18 KiB
Golden File Establishment Guide
Overview
Golden files are baseline reference values that verify deterministic behavior remains stable over time. This guide explains how to establish, verify, and maintain golden hashes for CGS (Canonical Graph Signature) and other deterministic subsystems.
Table of Contents
- Prerequisites
- Initial Baseline Setup
- Cross-Platform Verification
- Golden Hash Maintenance
- Troubleshooting
- Breaking Change Process
Prerequisites
Local Environment
- .NET 10 SDK (10.0.100 or later)
- Git access to repository
- Write access to CI/CD workflows
CI/CD Environment
- Gitea Actions enabled
- Cross-platform runners configured:
- Windows (windows-latest)
- macOS (macos-latest)
- Linux (ubuntu-latest)
- Alpine (mcr.microsoft.com/dotnet/sdk:10.0-alpine)
- Debian (mcr.microsoft.com/dotnet/sdk:10.0-bookworm-slim)
Initial Baseline Setup
Step 1: Run Tests Locally
cd src/__Tests/Determinism
# Run CGS determinism tests
dotnet test --filter "Category=Determinism" --logger "console;verbosity=detailed"
Expected Output:
Test Name: CgsHash_WithKnownEvidence_MatchesGoldenHash
Outcome: Passed
Duration: 87ms
Standard Output Messages:
Computed CGS: cgs:sha256:d4e56740f876aef8c010b86a40d5f56745a118d0906a34e69aec8c0db1cb8fa3
Golden CGS: cgs:sha256:d4e56740f876aef8c010b86a40d5f56745a118d0906a34e69aec8c0db1cb8fa3
Step 2: Verify Hash Format
Computed CGS hash should match this format:
- Prefix:
cgs:sha256: - Hash: 64 hexadecimal characters (lowercase)

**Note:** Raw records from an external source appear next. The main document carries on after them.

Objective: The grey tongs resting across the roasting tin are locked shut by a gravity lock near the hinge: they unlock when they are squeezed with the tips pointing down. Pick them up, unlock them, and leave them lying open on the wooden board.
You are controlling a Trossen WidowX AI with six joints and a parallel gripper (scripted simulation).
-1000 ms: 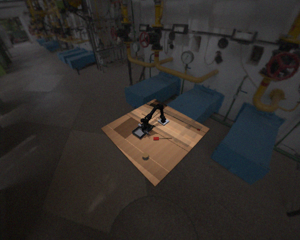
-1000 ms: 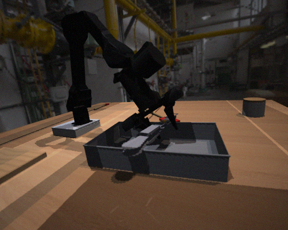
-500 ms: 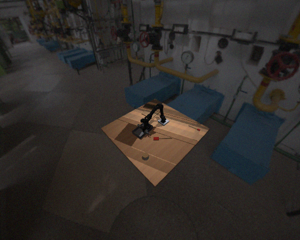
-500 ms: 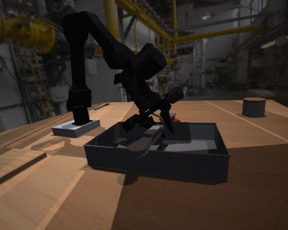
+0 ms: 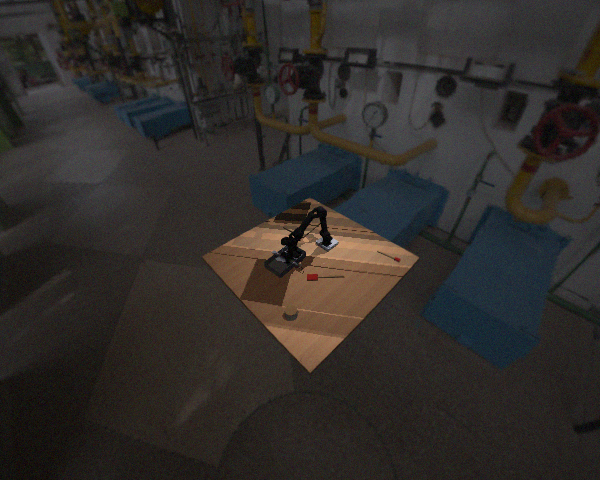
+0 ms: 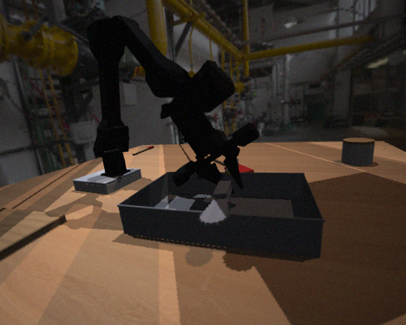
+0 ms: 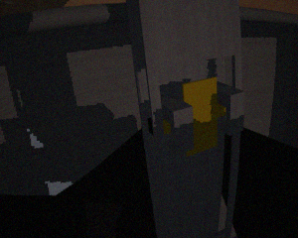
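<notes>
The grey tongs [image 6: 222,190] [image 7: 189,45] lie across the roasting tin [image 6: 137,206] [image 5: 281,275]. Their pale, scalloped tip end overlaps the tin's near wall in the exterior view. A yellow piece [image 7: 201,99] shows on the tongs in the wrist view. My gripper [image 6: 228,181] [image 7: 182,133] is shut on the tongs, with one dark finger on each side. The hinge end is mostly hidden by the gripper in the exterior view. The wooden board [image 6: 17,227] lies at the left in the exterior view. I cannot tell whether the lock is engaged.
A red-handled tool [image 5: 312,277] [image 6: 244,168] lies behind the tin in the exterior view. Another red-tipped tool [image 5: 397,259] [image 6: 143,150] lies farther off. A grey can [image 5: 290,315] [image 6: 358,154] stands at the right in the exterior view. The tin's walls surround the fingers.
</notes>
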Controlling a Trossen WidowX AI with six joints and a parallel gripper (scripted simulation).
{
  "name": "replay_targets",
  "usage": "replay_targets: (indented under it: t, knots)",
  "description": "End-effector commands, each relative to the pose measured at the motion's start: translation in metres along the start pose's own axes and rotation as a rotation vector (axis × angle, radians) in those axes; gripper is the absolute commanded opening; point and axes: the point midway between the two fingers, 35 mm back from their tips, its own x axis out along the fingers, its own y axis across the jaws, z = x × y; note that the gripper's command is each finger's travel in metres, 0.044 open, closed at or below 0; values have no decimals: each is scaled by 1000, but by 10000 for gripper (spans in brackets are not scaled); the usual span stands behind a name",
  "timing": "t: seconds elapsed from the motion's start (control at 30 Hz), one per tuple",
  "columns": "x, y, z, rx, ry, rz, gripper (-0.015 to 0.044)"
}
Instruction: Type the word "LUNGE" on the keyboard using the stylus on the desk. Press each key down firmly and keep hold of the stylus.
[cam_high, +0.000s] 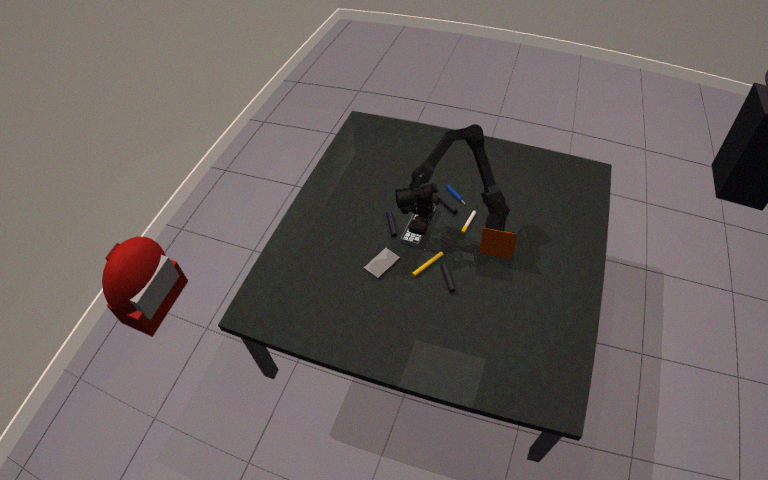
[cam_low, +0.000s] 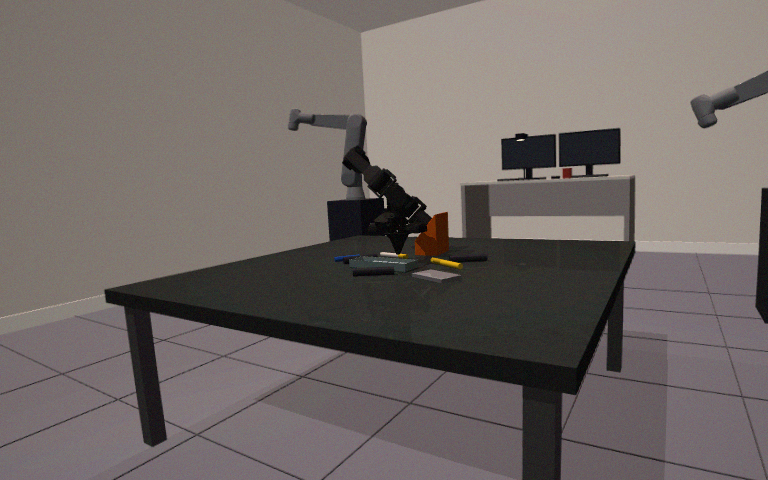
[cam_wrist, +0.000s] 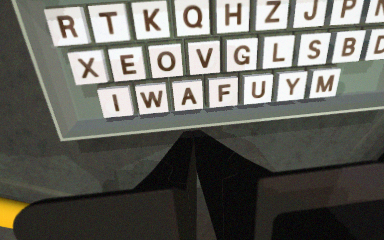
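Note:
The keyboard (cam_high: 411, 237) (cam_low: 390, 264) (cam_wrist: 350, 99) is a shallow grey-green tray with white lettered keys; its right end is cut off in the wrist view. My gripper (cam_low: 398, 253) (cam_wrist: 192, 138) is shut and empty. In the wrist view its fingertips appear just outside the keyboard's lower long edge, below the A and F keys. In the exterior view they appear above the keyboard. A blue pen-like stick (cam_high: 454, 194) (cam_low: 341, 258) with a pale tip and a white-and-yellow stick (cam_high: 468, 221) (cam_low: 393, 255) lie on the desk. I cannot tell which is the stylus.
A yellow stick (cam_high: 427, 264) (cam_low: 446, 263) (cam_wrist: 7, 214) and a light grey flat pad (cam_high: 381, 262) (cam_low: 436, 275) lie beyond one keyboard end. Dark sticks (cam_high: 390, 224) (cam_high: 448, 278) (cam_low: 373, 272) lie around it. An orange block (cam_high: 497, 243) (cam_low: 433, 240) stands at the arm's base.

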Motion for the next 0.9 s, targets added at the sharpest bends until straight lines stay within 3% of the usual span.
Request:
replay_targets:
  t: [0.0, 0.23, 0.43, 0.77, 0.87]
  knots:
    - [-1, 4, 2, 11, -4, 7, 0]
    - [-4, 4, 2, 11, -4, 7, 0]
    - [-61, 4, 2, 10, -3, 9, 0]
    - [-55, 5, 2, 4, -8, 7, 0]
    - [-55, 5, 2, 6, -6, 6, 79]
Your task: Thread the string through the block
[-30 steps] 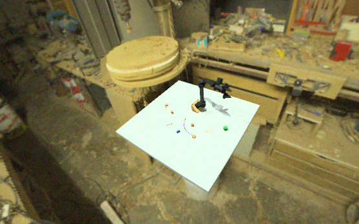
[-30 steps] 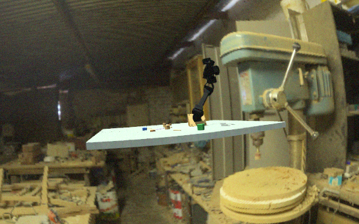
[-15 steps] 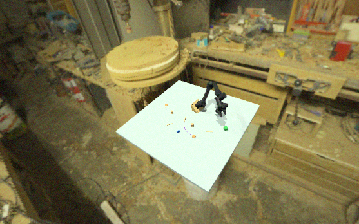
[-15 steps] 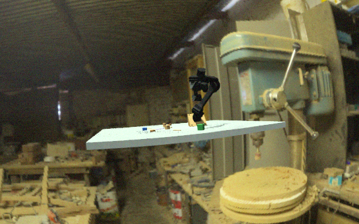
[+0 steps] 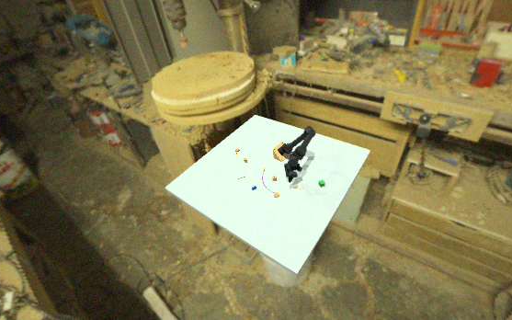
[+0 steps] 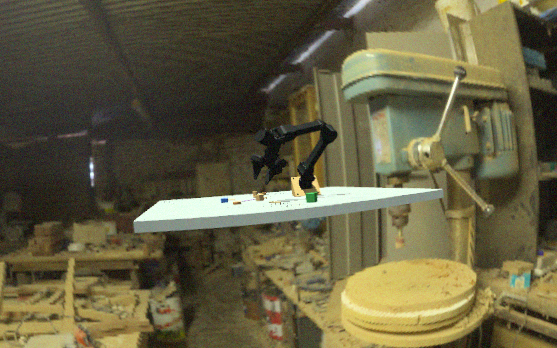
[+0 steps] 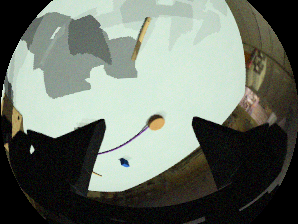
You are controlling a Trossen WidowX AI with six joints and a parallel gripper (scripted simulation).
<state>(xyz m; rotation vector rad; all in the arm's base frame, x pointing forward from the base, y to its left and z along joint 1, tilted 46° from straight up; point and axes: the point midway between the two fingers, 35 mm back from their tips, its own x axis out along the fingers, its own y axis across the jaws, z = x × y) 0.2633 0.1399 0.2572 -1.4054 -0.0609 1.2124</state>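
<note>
Seen from above, my jaws (image 5: 293, 178) (image 6: 262, 180) hang wide open and empty above the table (image 5: 247, 221) (image 6: 194, 217) (image 7: 175, 95), the tethered stick (image 5: 264, 170) lying toward nine o'clock, its long axis roughly twelve to six.

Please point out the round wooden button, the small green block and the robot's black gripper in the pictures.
round wooden button (image 5: 276, 195) (image 7: 156, 122): top and wrist views, its face
small green block (image 5: 322, 183) (image 6: 311, 197): top and exterior views, its body
black gripper (image 7: 149, 121): wrist view, midway between its fingertips
</note>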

- Total length: 75 characters
Example:
cgs:sha256:d4e56740f876aef8c010b86a40d5f56745a118d0906a34e69aec8c0db1cb8fa3
|-------| |---------------------------------------------------------------|
prefix 64 hex chars
Step 3: Run 10-Iteration Stability Test
# Run 10 times to verify determinism
for i in {1..10}; do
echo "=== Iteration $i ==="
dotnet test \
--filter "FullyQualifiedName~CgsHash_SameInput_ProducesIdenticalHash_Across10Iterations" \
--logger "console;verbosity=minimal"
done
Expected Result: All 10 iterations should pass.
If any iteration fails with:
Expected hashes.Distinct() to have count 1, but found 2 or more.
This indicates non-deterministic behavior. DO NOT proceed until determinism is fixed.
Step 4: Verify VEX Order Independence
dotnet test --filter "FullyQualifiedName~CgsHash_VexOrderIndependent_ProducesIdenticalHash"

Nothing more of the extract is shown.